## INFORMATION SHOWN
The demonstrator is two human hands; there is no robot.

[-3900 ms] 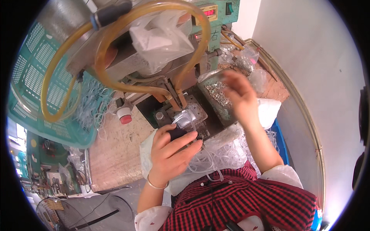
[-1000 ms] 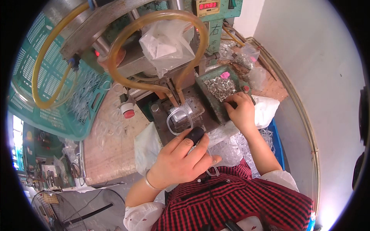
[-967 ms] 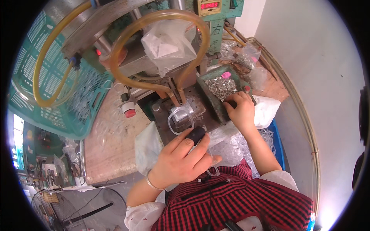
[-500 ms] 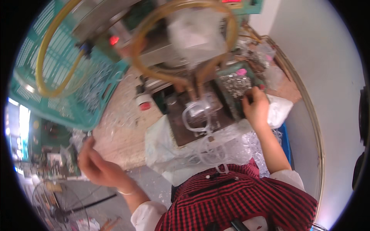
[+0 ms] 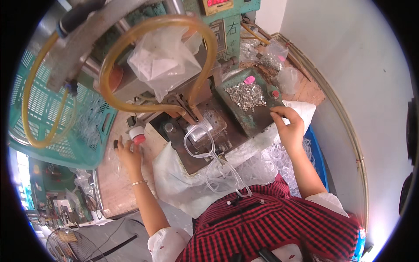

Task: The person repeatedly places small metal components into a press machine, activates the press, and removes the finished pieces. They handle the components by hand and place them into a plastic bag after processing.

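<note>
My left hand (image 5: 129, 156) is beside a white-and-red push button (image 5: 137, 134), its fingers spread and nothing in them. One fingertip looks dark. My right hand (image 5: 289, 126) is at the near right edge of a green metal tray (image 5: 257, 124), thumb and forefinger pinched together. Anything between those fingertips is too small to make out. Small silvery metal pieces (image 5: 246, 96) lie heaped in the tray. A clear plastic eyeglass frame (image 5: 212, 153) rests on the machine's dark metal bed (image 5: 187, 162), its upper rim under two copper-coloured tips (image 5: 190, 114). Its other end hangs toward my apron.
A yellowish hose (image 5: 104, 78) loops over the machine, near a clear plastic bag (image 5: 163, 63). A turquoise basket (image 5: 65, 153) with clear parts stands left. Another red button (image 5: 275, 94) sits by the tray. A blue bin (image 5: 317, 161) of clear frames is at right, near the wall.
My left hand has moved up and inward to the push button, its fingers spreading. My right hand has drawn slightly away from the metal pieces. The whole view has shifted.
</note>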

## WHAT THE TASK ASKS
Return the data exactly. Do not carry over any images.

## ANSWER BOX
The demonstrator is two human hands; there is no robot.

[-3900 ms] 
[-1000 ms] 
[-967 ms] 
[-500 ms] 
[+0 ms] 

Task: The person repeatedly places small metal components into a press machine, activates the press, and removes the finished pieces. They handle the components by hand and place them into a plastic bag after processing.

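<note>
My left hand (image 5: 129, 156) is beside a white-and-red push button (image 5: 137, 134), its fingers spread and nothing in them. One fingertip looks dark. My right hand (image 5: 289, 126) is at the near right edge of a green metal tray (image 5: 257, 124), thumb and forefinger pinched together. Anything between those fingertips is too small to make out. Small silvery metal pieces (image 5: 246, 96) lie heaped in the tray. A clear plastic eyeglass frame (image 5: 212, 153) rests on the machine's dark metal bed (image 5: 187, 162), its upper rim under two copper-coloured tips (image 5: 190, 114). Its other end hangs toward my apron.
A yellowish hose (image 5: 104, 78) loops over the machine, near a clear plastic bag (image 5: 163, 63). A turquoise basket (image 5: 65, 153) with clear parts stands left. Another red button (image 5: 275, 94) sits by the tray. A blue bin (image 5: 317, 161) of clear frames is at right, near the wall.
My left hand has moved up and inward to the push button, its fingers spreading. My right hand has drawn slightly away from the metal pieces. The whole view has shifted.
</note>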

The exercise has been fully completed.